Cet argument n’est pas recevable. Malheureusement, il a encore la vie dure car la ministre des Affaires Sociales et de la Santé, Marisol Touraine, a tenu ce discours lors d’une réunion fin septembre. C’est un préjugé pour détourner l’attention. Comme d’habitude, en temps de crise , il faut trouver des bouc-émissaires comme le fait le Front National avec les immigrés. Oui, certains retraités ont une bonne situation, vivent décemment et peuvent même partir en vacances. Oui, notre génération a profité pendant des années d’une inflation importante et a pu par exemple acheter des biens immobiliers et devenir propriétaire, ce qui n’est pas le cas de la jeune génération. Mais la plupart des retraités rencontrent de grandes difficultés en matière de santé, de pouvoir d’achat, d’autonomie.   

Au final on oppose jeunes et vieux. Or, en temps de crise, les grands-parents aident leurs enfants ou petits enfants à faire face à certaines difficultés financières et vice versa, selon les situations. Il y a une solidarité intergénérationnelle indéniable et importante qui fait que cet argument ne tient pas.   

Vous soulignez le besoin de solidarité. Pourtant, aujourd’hui, votre syndicat s’insurge contre le gouvernement qui au nom de cette dernière a réclamé un nouveau prélèvement sur les pensions des retraités de 0,13 % en 2013 et 0,3% en 2014 * *visant à alimenter les fonds de la sécurité sociale.  
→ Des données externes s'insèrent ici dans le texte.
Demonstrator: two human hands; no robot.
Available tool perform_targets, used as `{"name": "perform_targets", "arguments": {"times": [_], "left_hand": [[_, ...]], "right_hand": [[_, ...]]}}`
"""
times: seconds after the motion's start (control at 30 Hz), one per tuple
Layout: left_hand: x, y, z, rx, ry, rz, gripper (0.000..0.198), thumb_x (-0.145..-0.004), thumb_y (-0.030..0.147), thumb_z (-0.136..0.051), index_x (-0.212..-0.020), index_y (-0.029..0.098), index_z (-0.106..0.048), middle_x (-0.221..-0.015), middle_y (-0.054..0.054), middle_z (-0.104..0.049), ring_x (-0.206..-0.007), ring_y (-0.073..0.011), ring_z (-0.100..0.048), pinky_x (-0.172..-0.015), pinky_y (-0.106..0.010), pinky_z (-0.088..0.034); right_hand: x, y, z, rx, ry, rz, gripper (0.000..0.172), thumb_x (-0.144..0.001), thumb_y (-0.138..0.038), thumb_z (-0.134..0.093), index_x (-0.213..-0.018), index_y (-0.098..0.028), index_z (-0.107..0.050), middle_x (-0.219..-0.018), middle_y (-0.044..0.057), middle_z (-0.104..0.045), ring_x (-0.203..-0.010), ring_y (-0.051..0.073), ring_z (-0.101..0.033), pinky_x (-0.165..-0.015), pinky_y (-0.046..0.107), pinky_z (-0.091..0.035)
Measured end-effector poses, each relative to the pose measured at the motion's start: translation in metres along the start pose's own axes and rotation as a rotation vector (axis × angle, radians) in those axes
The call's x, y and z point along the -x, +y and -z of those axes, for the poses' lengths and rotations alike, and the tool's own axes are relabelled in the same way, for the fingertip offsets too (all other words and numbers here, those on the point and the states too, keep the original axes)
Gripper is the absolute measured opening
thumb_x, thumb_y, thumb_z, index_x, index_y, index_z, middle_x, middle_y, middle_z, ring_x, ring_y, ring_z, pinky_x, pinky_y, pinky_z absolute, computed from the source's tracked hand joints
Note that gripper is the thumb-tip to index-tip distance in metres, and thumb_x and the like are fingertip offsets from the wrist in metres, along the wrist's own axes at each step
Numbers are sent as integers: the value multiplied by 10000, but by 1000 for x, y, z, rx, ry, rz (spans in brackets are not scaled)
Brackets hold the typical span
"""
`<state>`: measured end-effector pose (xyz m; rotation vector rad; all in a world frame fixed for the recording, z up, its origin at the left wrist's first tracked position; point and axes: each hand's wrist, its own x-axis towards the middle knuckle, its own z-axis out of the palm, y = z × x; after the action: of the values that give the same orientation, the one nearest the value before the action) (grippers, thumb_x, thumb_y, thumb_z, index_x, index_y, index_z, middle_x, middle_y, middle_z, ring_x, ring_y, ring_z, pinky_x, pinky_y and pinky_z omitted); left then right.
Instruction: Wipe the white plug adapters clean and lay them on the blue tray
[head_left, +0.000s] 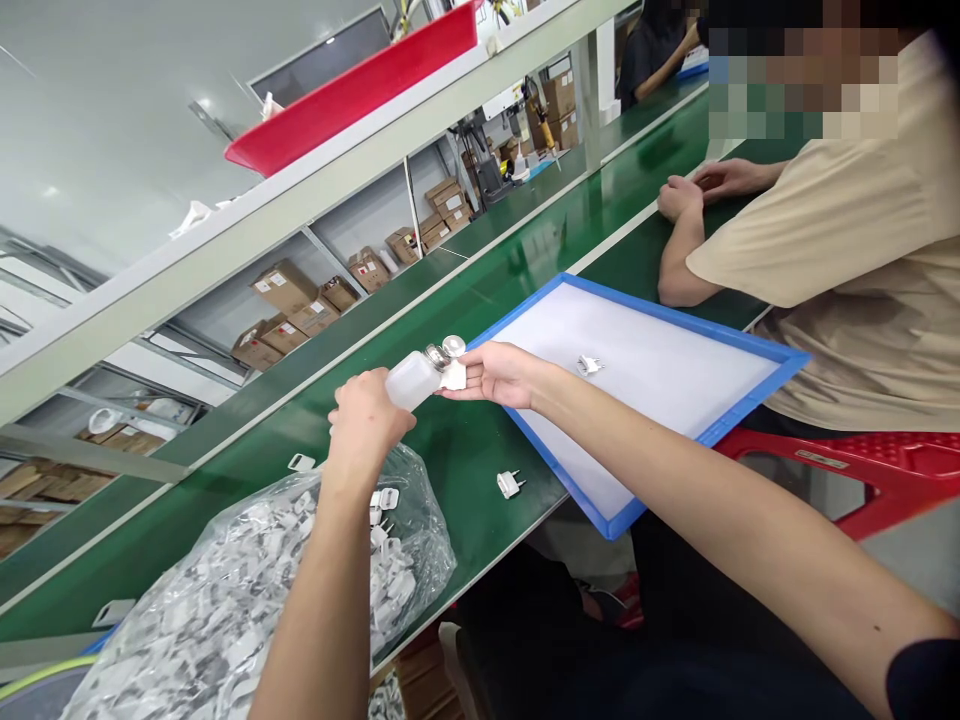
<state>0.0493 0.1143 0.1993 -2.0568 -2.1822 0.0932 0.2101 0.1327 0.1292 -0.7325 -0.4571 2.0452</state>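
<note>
My left hand [365,415] is wrapped round a frosted white dispenser bottle [413,380] with a metal neck and a flipped-up lid. The bottle tilts over to the right, its neck towards my right hand [504,374]. A small white cloth or tissue [454,375] lies on the fingers of that hand, just at the bottle's mouth; whether the two touch, I cannot tell. Under my left forearm stands a clear plastic bag [217,570] full of white plug pieces. One white two-pin plug [509,485] rests on the green bench [472,450].
A blue-framed white tray [652,350] with another white plug [589,365] on it reaches past the bench's front edge. At right sits a co-worker [847,220], hands together on the bench. A red stool [885,470] is below; a shelf rail with a red bin [360,85] runs overhead.
</note>
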Motion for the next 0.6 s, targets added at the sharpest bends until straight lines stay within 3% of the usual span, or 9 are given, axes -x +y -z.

Effectivement, notre organisation et d’autres ne veulent pas de cette nouvelle taxe car elle s’applique uniquement aux retraités qui n’ont pas les moyens, pour la plupart, de mener une vie décente. Nous ne sommes pas contre le fait que les retraités prennent leur part aux nouveaux efforts fiscaux demandés. Mais on ne peut pas demander un effort supplémentaire à des personnes qui cumulent des problèmes physiques, moraux et affectifs liés aux maladies, à la perte d’autonomie, à la solitude et aux difficultés financières liées à leurs petites retraites. Nous condamnons ce genre de « mesurettes » qui ne va pas rapporter grand-chose à l’Etat, tout juste quelques centaines de millions d’euros.  

Nous préconisons un financement qui soit justement réparti sur toutes les générations. Surtout, nous voulons que soit mis en place une cotisation répartie sur les patrimoines et les revenus dont tout le monde s’acquitterait, pour financer l’allocation aux personnes âgées (APA) destinée à faire face à la perte d’autonomie des personnes âgées. Plus largement, nous réclamons la création d’un véritable service public pour gérer ces problèmes. Un seul régime serait capable de contrôler l’aide à la personne et d’intégrer les services sociaux et les associations qui se chargent de venir en aide aux personnes âgées. Cette réforme est cruciale mais ne devra pas faire oublier nos autres revendications telles que l’augmentation des pensions de retraite à indexer sur l’inflation et la création d’une cinquième branche de la sécurité sociale.